Reevian closed his eyes, and his lips moved. Then he looked down at Rusty and the others. “You are about to speak with the Tower Lord. He commands all within. Including us. Speak only when spoken to. Do not interrupt either of us. Do not meet his eyes for more than a second. Be meek. Do you understand me? Nod if you do.”
The four of them nodded in unison, and Reevian led them through the doorway.
The Tower Lord’s room was not what Rusty had expected. He’d expected something like a principal’s office, or a big company office like the kind he’d seen on television. Or maybe something like the throne room of Gondor. Or if he was a really smart guy, a room like Cyrus’ study, all cluttered and complicated.
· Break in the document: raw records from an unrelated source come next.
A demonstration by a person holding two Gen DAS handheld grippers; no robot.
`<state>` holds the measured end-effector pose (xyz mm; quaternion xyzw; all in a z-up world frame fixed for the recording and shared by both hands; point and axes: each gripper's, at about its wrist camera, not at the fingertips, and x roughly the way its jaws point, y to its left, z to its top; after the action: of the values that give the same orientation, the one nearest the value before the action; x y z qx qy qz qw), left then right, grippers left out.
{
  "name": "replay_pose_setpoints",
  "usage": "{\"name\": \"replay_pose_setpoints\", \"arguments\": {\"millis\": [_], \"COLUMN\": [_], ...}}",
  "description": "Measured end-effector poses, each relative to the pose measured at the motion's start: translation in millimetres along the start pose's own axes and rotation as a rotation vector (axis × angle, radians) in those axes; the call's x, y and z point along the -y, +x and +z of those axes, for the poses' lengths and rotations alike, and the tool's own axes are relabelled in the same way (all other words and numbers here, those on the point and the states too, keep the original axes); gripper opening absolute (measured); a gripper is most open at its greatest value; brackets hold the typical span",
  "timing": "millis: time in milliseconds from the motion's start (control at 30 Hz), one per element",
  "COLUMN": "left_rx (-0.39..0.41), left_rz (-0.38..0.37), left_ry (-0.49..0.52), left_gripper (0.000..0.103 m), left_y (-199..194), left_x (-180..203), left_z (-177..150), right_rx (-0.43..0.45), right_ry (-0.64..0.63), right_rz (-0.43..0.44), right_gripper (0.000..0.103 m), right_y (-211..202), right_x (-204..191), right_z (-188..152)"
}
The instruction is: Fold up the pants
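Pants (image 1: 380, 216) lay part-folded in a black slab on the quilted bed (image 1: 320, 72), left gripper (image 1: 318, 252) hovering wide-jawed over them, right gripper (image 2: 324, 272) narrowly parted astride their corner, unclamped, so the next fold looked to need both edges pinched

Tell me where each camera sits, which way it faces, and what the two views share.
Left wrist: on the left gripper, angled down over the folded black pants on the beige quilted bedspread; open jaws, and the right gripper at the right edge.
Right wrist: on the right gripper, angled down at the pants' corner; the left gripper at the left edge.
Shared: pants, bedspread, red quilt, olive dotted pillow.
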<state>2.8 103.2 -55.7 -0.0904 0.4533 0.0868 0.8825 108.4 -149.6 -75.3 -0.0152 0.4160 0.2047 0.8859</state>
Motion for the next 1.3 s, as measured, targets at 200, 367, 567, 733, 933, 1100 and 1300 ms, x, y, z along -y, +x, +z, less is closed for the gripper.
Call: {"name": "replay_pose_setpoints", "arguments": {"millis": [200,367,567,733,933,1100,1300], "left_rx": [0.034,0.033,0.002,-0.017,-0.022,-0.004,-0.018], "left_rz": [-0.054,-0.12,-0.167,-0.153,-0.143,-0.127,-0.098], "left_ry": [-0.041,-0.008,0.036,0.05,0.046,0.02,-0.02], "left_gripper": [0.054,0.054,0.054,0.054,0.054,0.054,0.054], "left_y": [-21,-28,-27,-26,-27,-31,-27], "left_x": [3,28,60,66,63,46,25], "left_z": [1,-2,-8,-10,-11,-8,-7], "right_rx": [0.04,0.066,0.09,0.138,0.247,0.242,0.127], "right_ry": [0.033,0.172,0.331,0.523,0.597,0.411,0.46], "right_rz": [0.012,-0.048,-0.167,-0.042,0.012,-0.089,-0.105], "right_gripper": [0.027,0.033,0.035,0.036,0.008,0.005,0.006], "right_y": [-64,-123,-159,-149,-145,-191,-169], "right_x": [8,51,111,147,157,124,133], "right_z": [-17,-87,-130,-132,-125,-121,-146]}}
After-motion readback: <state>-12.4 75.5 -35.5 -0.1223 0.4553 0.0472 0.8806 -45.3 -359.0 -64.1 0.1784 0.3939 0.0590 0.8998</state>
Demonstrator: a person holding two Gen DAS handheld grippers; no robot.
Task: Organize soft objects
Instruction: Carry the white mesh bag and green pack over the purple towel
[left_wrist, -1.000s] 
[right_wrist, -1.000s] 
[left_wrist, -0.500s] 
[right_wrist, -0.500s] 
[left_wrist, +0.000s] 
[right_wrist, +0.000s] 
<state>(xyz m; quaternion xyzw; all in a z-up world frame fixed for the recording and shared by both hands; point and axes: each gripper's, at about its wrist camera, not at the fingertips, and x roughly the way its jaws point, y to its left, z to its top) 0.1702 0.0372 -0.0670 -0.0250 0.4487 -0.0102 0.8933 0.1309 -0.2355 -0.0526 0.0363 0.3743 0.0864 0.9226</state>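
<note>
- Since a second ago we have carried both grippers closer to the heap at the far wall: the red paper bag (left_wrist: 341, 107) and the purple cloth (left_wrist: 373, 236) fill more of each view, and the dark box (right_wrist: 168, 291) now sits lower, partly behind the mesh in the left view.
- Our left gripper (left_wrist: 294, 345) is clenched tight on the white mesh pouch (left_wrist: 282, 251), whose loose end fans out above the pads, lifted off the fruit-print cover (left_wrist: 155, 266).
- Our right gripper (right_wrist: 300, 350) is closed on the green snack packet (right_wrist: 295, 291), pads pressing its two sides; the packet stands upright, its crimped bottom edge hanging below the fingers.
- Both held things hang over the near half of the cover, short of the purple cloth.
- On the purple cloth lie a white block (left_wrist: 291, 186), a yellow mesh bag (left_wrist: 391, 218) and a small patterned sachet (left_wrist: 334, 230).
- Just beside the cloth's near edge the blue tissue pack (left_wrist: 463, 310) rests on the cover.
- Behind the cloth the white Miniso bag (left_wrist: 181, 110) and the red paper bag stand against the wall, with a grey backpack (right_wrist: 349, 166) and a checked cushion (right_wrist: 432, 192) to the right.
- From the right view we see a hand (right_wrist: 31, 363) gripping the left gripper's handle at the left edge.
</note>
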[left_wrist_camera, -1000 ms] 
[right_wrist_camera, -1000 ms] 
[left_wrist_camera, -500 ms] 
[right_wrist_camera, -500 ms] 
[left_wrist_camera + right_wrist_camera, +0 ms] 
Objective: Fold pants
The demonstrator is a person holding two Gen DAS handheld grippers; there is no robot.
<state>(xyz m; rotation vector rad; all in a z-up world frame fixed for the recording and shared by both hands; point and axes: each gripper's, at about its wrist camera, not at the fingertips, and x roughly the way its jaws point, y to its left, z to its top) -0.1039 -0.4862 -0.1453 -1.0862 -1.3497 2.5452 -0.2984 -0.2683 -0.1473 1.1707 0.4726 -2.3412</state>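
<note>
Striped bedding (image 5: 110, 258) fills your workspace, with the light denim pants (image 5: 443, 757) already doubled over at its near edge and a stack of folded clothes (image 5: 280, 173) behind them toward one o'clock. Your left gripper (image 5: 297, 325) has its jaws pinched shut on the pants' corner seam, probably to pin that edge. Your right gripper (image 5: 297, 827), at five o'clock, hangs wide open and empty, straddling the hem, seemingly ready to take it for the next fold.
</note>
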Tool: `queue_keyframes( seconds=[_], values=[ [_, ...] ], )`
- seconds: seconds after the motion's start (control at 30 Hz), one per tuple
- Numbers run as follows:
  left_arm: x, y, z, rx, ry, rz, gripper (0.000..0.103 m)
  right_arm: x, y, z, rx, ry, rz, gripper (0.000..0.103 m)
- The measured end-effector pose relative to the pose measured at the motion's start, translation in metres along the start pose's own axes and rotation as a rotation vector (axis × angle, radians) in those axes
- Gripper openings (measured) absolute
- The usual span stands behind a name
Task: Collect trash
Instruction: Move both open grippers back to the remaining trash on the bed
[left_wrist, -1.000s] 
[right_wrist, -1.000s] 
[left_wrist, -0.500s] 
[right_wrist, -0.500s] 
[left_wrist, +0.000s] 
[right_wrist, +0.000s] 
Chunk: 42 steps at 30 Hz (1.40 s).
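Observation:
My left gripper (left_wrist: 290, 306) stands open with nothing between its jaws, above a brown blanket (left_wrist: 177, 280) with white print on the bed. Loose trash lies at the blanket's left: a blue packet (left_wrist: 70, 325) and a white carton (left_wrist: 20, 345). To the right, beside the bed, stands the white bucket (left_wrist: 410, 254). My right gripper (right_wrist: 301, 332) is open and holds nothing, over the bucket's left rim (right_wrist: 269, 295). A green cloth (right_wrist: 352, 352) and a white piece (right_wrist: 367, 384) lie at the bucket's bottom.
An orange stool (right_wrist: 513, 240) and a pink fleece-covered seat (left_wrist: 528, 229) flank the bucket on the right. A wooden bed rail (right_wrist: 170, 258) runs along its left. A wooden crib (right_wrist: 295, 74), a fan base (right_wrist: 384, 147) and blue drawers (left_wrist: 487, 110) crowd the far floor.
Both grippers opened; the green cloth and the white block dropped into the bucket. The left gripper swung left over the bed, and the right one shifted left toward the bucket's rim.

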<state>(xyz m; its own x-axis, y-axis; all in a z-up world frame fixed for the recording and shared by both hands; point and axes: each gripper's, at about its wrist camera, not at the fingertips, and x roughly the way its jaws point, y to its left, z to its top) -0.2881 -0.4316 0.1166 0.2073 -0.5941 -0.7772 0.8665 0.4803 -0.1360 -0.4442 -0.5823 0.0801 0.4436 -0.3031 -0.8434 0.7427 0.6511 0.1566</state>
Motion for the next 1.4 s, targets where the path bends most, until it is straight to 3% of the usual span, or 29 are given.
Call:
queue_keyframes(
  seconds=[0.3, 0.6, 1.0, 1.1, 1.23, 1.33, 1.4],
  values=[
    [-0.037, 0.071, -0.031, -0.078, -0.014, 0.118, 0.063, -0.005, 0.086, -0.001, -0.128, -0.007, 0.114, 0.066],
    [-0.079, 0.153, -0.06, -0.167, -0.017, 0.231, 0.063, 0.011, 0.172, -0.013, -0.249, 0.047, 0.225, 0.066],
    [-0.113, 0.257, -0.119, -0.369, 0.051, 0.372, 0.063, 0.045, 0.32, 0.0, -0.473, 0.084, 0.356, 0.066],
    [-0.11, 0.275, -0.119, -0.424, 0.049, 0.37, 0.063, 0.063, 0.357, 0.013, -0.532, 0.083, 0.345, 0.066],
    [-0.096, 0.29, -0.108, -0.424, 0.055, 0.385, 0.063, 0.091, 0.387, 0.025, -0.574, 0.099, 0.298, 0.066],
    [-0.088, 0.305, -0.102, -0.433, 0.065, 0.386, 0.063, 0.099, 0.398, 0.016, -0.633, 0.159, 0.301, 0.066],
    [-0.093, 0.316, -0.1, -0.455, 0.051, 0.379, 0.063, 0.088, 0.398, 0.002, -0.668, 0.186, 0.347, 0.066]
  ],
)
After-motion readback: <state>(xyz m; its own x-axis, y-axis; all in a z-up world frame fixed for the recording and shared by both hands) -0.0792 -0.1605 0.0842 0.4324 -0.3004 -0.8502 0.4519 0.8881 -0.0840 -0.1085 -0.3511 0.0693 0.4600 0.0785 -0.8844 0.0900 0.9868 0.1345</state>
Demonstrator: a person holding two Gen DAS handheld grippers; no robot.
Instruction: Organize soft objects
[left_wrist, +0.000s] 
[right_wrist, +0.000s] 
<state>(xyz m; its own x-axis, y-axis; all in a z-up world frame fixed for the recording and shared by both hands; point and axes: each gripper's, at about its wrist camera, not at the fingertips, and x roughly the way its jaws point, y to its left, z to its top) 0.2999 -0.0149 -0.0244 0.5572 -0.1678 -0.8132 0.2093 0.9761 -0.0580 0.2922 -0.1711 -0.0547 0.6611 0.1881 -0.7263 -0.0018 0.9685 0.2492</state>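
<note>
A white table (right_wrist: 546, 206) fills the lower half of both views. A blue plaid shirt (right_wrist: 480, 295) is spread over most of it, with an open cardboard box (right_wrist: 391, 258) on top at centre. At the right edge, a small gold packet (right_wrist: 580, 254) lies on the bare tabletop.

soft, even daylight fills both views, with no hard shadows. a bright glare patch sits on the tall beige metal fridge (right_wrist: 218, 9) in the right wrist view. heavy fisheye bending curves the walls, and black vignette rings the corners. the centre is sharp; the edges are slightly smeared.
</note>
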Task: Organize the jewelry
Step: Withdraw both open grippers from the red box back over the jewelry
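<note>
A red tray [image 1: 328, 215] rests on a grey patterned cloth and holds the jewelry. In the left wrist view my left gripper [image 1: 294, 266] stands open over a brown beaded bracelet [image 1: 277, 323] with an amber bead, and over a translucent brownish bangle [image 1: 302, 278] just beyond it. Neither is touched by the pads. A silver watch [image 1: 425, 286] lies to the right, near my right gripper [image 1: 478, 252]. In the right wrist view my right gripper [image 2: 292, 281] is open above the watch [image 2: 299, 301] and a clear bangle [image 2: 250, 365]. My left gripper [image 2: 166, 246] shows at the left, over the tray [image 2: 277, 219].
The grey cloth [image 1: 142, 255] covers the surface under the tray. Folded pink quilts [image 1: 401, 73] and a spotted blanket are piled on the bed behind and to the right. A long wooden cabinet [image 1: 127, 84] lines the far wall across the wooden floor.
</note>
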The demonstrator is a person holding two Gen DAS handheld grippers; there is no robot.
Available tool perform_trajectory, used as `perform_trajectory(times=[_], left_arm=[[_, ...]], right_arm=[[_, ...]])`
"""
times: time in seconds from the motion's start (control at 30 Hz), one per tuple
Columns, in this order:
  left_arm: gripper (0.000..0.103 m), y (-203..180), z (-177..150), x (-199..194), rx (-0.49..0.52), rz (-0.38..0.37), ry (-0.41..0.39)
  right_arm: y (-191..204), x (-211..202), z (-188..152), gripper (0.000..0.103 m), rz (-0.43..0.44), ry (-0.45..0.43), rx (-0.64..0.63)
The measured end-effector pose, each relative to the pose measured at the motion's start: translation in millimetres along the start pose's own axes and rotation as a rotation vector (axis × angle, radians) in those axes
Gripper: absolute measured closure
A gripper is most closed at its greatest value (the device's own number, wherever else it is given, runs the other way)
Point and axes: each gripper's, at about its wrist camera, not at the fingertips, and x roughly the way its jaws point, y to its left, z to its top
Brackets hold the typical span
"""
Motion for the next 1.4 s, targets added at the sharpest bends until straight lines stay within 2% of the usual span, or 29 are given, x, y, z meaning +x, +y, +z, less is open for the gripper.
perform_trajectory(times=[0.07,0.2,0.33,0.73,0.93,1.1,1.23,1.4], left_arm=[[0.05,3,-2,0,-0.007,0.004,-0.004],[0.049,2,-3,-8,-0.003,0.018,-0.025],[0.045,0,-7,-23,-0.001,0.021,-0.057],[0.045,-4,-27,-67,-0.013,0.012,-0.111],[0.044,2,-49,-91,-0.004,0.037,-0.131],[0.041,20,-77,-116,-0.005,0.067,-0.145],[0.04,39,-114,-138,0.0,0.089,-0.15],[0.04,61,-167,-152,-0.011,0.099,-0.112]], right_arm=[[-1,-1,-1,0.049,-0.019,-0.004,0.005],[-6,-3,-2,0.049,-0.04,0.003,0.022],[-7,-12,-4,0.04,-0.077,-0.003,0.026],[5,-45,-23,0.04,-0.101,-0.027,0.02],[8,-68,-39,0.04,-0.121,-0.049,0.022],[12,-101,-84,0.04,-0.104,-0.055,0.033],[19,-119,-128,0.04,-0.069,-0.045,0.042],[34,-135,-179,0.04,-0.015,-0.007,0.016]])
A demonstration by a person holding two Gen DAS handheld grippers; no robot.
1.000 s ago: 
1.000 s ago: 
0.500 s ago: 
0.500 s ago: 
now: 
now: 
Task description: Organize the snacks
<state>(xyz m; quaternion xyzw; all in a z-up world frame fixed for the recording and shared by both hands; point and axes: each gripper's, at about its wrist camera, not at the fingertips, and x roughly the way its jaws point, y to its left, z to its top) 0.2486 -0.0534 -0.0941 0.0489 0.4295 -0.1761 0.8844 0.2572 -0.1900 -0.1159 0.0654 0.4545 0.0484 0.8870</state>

The Tower Lord’s room was nothing like that. It was a bedroom, and admittedly the bed was large enough to fill the far end of the room, and there were much nicer tapestries on the walls and rugs on the floor, all bearing variations on the golden circle motif, but it was clearly a room that the Tower Lord lived in. There was no desk, but something like a lectern, and the Lord leaned on it as he surveyed them, looking very unimpressed overall.
Rusty was pretty sure the Tower Lord was right to be unimpressed. The Tower Lord was monstrous.
The first thing that struck him were the man’s eyes. They were black eyes, literally black where they should be white, with red sclera and black pupils glittering in the light. The Lord’s skin was ash gray, giving his face the overall impression of a campfire, the eyes like burning embers. He had black hair grown long and straight, and a neatly-trimmed mustache and short beard that ran up to sideburns on either side of his long, low head. Brows jutted out from his face like a mantel above a fireplace, and the lines of his face were so craggy that if he fell in mud he’d be washing it out for a week.
Around his ashen gray neck hung many necklaces, festooned with glittering charms, like Jand’s keyring writ large. Some of them glimmered to Rusty’s assensing sight, flickering with different colors, their pressure pushing against his eyes and letting him know that their spells were active.
Rusty had to look pretty far up to see them. The Lord was BIG. Seven feet tall if he was an inch, dressed in something like a Roman toga that blended into scaly leather trousers, with matching leather bracers clinging tightly to his bulging arms. Some of it was fat, but more was muscle, and he loomed over the children like a giant over a cottage.
For a second, all Rusty could think was this is an orc. He’s got Sauron eyes!
Then he remembered Reevian’s warning, and looked away.
“Shin de hara, Reevian,” the Tower Lord said. “Kei corr astik gis.”
“Aff, Moras,” Reevian replied.
“One among you is the Chosen,” the Lord said, studying them with those fiery eyes. “You will slay Ringaldr. This is your task, and why you were born. Yes?”
Ringaldr! The dark lord had a name, finally. The realization slowed his reactions. Rusty saw those dark eyes find his again, realized that everyone else had nodded, and did the same.
The Lord nodded back. “Are you all prepared to do whatever you must to slay Ringaldr?”
This time Rusty nodded with the others.
The Lord’s face shifted. The kids gasped, as the muscles ground like tectonic plates shifting, the anger palpable. “And why should I believe you?” he growled.
The silence hung in the room. Even Gunther held his breath, stopped gasping.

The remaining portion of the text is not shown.